In this article, I'll dive into what made this machine so unique, how it worked, and, of course, how I'd hook it up to an Amiga 4000 running AMIX in an alternate universe where I have both of these unicorns.
Description
The Pixar Image Computer was a 21-inch-high rack-mounted beast, filled with specialized processing boards that made your average PC look like a child's toy. The base configuration included:
- One CHAP (Channel Processor Array), responsible for image calculations.
- One Video Board, because graphics.
- One Memory Controller and three 8MB memory boards (which, in 1988, was a fortune).

If you were feeling fancy (or rich), you could max it out with three CHAPs, two Video Boards, and six memory boards, turning it into the ultimate image-processing rig of the time.
It required 200-250V AC and could dissipate up to 3KW of power. That&pos;s three kilowatts, folks—enough to keep your entire house toasty in winter. Good thing it had no moving parts because anything with fans would've sounded like a jet engine.
Unix Workstation Control
Unlike a typical computer, the Pixar Image Computer had no user interface of its own. You couldn't just plug in a keyboard and start typing away. Instead, it needed a separate Unix workstation to control it, because that’s just how serious machines did things back then.
Pixar officially paired it with a Sun-3 workstation, running a SunOS-based operating system. A standard setup included a 380MB hard drive, which sounds laughable now but was high-end at the time.
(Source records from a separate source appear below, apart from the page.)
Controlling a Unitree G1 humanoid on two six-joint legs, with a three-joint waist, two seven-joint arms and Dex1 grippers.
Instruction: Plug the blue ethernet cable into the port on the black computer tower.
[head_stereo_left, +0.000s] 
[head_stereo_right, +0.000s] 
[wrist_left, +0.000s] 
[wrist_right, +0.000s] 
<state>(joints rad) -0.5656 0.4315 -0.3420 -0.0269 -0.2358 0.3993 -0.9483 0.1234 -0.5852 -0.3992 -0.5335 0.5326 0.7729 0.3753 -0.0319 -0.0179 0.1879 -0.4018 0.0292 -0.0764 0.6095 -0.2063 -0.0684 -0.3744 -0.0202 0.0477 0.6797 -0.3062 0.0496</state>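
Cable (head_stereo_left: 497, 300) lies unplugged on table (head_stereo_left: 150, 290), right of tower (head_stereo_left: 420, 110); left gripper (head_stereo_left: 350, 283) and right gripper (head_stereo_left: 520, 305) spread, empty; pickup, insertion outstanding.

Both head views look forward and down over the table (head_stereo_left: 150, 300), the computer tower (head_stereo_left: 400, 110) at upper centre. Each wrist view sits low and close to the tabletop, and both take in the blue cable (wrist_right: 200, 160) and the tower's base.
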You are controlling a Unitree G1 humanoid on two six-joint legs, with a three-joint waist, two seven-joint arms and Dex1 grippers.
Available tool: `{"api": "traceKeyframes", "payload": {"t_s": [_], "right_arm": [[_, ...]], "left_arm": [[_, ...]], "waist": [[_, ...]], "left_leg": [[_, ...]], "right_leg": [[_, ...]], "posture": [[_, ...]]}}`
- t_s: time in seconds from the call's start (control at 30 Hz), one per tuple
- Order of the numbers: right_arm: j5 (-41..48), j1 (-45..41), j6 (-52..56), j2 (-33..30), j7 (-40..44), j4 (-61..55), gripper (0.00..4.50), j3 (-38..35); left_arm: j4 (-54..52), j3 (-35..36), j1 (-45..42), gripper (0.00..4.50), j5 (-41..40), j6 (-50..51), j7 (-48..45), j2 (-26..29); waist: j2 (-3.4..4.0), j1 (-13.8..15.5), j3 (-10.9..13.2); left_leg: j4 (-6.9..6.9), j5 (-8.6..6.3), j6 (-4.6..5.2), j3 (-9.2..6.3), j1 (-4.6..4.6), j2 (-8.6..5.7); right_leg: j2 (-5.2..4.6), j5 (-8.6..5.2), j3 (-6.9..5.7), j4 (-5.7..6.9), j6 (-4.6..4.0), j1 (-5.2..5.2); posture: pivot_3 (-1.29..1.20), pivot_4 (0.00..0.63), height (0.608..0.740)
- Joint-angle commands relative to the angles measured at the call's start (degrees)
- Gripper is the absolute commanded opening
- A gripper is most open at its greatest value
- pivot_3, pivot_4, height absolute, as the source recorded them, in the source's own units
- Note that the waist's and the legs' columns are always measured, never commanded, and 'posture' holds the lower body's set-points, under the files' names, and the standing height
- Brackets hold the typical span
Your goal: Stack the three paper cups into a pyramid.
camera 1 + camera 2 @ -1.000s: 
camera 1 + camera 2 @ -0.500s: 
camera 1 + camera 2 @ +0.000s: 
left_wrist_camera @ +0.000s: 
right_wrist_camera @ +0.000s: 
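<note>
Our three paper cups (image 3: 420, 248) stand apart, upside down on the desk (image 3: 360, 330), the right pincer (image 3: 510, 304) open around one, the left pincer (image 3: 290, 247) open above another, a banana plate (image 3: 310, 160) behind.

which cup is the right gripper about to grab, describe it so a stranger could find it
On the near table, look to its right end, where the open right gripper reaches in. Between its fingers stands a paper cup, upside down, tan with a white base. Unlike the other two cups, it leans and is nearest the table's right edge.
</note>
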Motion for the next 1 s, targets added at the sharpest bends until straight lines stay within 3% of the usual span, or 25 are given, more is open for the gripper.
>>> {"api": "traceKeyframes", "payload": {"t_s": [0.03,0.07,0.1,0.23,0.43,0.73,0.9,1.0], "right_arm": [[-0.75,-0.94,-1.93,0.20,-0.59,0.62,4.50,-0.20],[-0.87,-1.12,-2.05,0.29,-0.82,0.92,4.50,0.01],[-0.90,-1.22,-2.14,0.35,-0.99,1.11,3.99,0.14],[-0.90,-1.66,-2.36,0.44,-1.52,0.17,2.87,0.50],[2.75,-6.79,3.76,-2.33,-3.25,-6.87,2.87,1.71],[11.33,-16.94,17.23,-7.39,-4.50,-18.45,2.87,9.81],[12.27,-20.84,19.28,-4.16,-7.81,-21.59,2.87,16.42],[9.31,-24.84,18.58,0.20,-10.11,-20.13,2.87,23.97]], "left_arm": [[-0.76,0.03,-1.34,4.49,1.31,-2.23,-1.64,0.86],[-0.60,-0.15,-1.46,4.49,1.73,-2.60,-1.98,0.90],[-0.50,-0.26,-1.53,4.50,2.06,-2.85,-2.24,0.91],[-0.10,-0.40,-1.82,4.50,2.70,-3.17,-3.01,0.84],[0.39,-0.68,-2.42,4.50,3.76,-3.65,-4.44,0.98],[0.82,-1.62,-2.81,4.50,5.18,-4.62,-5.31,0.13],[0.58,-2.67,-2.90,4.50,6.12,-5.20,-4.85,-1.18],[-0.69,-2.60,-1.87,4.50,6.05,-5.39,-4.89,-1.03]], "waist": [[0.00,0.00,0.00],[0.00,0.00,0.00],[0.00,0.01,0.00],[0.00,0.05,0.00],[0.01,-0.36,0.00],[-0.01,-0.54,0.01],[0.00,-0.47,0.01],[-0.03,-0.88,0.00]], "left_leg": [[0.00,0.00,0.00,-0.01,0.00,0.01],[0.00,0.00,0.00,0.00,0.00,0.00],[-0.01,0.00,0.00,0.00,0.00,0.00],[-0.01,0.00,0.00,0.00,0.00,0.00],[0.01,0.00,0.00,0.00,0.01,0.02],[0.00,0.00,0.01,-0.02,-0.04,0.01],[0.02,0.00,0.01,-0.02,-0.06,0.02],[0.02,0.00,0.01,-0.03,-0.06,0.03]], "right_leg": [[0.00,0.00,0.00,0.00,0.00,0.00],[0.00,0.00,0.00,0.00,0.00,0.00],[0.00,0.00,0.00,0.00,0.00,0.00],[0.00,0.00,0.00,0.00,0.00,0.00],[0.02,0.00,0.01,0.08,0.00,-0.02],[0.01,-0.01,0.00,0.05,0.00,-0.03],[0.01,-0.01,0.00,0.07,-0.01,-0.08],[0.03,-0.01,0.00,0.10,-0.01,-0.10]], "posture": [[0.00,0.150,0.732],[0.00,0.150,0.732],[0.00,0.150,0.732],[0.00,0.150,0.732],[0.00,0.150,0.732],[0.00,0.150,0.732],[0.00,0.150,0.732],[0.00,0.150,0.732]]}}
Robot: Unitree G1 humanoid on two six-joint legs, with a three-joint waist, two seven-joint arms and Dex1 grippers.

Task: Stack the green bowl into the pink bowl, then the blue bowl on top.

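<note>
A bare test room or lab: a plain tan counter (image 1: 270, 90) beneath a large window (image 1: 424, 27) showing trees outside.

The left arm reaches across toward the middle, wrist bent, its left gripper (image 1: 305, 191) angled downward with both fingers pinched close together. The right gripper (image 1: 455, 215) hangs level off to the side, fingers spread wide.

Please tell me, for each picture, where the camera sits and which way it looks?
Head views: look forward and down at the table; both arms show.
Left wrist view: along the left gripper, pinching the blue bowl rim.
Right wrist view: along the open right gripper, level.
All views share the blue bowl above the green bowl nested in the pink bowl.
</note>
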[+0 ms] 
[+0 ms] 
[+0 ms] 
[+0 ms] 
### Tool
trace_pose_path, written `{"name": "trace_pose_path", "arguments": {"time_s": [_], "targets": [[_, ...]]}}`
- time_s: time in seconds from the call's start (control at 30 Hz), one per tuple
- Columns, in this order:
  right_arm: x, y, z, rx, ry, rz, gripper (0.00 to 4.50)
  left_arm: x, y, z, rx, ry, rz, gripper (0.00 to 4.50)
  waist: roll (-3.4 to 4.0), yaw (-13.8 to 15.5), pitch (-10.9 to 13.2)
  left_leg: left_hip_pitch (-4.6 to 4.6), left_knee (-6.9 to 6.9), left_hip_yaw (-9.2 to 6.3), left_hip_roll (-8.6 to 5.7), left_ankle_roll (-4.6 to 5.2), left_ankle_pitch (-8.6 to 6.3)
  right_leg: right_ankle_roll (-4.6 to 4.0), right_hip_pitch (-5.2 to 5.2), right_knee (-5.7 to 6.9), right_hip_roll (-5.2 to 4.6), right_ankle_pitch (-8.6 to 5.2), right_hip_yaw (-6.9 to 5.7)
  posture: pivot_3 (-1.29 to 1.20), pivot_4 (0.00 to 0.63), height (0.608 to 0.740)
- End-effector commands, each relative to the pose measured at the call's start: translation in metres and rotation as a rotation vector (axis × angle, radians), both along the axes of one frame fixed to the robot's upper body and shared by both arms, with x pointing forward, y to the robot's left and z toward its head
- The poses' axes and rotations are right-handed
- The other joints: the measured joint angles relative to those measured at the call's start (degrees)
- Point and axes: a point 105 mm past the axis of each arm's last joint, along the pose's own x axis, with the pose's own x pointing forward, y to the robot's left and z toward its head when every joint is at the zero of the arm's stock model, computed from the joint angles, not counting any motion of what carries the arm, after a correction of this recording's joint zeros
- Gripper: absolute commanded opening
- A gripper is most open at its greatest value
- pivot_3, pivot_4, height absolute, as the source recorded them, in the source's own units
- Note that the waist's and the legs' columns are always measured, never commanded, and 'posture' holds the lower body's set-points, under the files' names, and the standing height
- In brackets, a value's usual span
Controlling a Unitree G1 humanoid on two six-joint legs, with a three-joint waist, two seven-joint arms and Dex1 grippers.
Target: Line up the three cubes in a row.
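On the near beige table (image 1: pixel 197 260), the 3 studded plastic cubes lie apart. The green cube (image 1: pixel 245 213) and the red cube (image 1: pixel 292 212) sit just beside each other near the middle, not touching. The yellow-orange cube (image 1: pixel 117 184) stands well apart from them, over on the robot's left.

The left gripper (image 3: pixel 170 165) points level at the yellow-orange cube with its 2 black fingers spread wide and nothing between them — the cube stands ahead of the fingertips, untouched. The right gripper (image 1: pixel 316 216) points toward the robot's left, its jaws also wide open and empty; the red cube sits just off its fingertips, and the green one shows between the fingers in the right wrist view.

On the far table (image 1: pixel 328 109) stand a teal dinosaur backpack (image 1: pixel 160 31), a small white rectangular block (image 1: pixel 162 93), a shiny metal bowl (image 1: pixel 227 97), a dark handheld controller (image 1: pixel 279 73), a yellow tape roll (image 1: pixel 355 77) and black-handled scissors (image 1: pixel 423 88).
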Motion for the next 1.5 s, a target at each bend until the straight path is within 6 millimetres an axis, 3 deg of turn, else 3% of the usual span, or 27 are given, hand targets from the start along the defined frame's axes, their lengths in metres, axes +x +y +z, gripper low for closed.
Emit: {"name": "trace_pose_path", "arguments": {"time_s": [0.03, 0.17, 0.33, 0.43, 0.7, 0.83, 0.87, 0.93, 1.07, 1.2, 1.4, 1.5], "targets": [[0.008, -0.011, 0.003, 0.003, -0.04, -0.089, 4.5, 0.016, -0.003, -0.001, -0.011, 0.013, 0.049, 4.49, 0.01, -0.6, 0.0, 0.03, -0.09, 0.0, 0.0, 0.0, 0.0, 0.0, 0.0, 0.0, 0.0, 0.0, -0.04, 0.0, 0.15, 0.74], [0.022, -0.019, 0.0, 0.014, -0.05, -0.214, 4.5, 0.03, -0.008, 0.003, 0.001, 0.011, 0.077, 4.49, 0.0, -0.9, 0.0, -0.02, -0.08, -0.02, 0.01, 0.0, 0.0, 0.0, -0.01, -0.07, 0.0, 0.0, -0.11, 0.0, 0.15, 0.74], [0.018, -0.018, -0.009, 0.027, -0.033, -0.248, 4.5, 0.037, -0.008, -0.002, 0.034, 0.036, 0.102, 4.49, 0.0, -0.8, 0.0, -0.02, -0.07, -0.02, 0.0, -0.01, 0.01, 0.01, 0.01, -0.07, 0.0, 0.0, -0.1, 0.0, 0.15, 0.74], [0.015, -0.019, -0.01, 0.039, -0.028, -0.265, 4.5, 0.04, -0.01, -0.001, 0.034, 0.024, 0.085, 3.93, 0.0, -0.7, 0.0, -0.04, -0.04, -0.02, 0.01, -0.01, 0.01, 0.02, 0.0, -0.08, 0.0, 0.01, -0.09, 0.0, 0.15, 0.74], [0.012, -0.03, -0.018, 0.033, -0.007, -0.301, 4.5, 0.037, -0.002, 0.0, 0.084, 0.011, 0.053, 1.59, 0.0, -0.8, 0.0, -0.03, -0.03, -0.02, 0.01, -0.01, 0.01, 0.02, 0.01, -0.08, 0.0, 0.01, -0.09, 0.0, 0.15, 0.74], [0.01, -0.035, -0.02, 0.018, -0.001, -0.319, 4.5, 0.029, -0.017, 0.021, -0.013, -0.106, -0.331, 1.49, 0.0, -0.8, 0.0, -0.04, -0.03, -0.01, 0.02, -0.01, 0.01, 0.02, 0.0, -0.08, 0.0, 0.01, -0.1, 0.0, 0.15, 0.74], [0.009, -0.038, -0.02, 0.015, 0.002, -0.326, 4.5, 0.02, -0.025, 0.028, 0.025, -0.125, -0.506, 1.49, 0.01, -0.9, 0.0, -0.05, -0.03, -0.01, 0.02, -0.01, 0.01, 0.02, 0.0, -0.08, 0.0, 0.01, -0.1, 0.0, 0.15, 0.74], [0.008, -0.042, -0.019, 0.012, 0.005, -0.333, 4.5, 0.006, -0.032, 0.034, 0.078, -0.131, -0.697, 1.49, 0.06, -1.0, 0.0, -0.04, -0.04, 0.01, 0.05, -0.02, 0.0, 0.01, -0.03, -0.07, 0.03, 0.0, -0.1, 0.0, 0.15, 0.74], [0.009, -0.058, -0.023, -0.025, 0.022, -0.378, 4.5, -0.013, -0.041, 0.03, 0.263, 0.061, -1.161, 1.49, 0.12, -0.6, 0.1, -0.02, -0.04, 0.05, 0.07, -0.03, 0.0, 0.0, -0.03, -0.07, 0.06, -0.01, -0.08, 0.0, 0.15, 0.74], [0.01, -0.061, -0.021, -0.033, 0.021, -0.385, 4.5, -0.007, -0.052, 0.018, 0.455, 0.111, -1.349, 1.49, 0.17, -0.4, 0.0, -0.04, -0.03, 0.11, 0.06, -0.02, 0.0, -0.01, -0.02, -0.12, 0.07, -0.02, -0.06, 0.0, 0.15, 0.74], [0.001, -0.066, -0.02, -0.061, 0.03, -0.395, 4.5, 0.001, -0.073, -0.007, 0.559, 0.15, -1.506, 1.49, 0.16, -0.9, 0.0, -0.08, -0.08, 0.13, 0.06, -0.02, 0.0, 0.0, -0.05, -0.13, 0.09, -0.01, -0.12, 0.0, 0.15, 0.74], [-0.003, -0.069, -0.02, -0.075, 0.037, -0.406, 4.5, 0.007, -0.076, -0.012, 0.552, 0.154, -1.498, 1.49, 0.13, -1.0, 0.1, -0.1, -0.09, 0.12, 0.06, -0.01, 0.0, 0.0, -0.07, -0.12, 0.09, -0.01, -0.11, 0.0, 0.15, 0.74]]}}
This raises an interesting question: what Unix workstation would I have used? I took a vote in my imaginary office, and the unanimous winner was the Amiga 4000 running AMIX. Yes, I know it wasn't a real option, but let me dream.

A View From AMIX
If I had an Amiga 4000 running AMIX (which I don't), I'd absolutely link it to a Pixar Image Computer and pretend I was an elite 1980s graphics wizard. The setup would involve Ethernet magic, UNIX wizardry, and possibly some duct tape.
Would it be efficient? No. Would it be practical? Also no. But it would be the coolest way to run an image-processing supercomputer with a machine best known for gaming demos and tracker music.
And if I really wanted to go overboard, I'd use all that processing power for Bitcoin mining—at a blazing speed of maybe one Bitcoin per millennium.
Conclusion
The Pixar Image Computer was a fascinating experiment in high-end image processing, but ultimately, it was a commercial failure. It was too expensive, too niche, and too dependent on an external Unix system. Despite its fate, it remains one of the coolest, rarest pieces of retrocomputing history.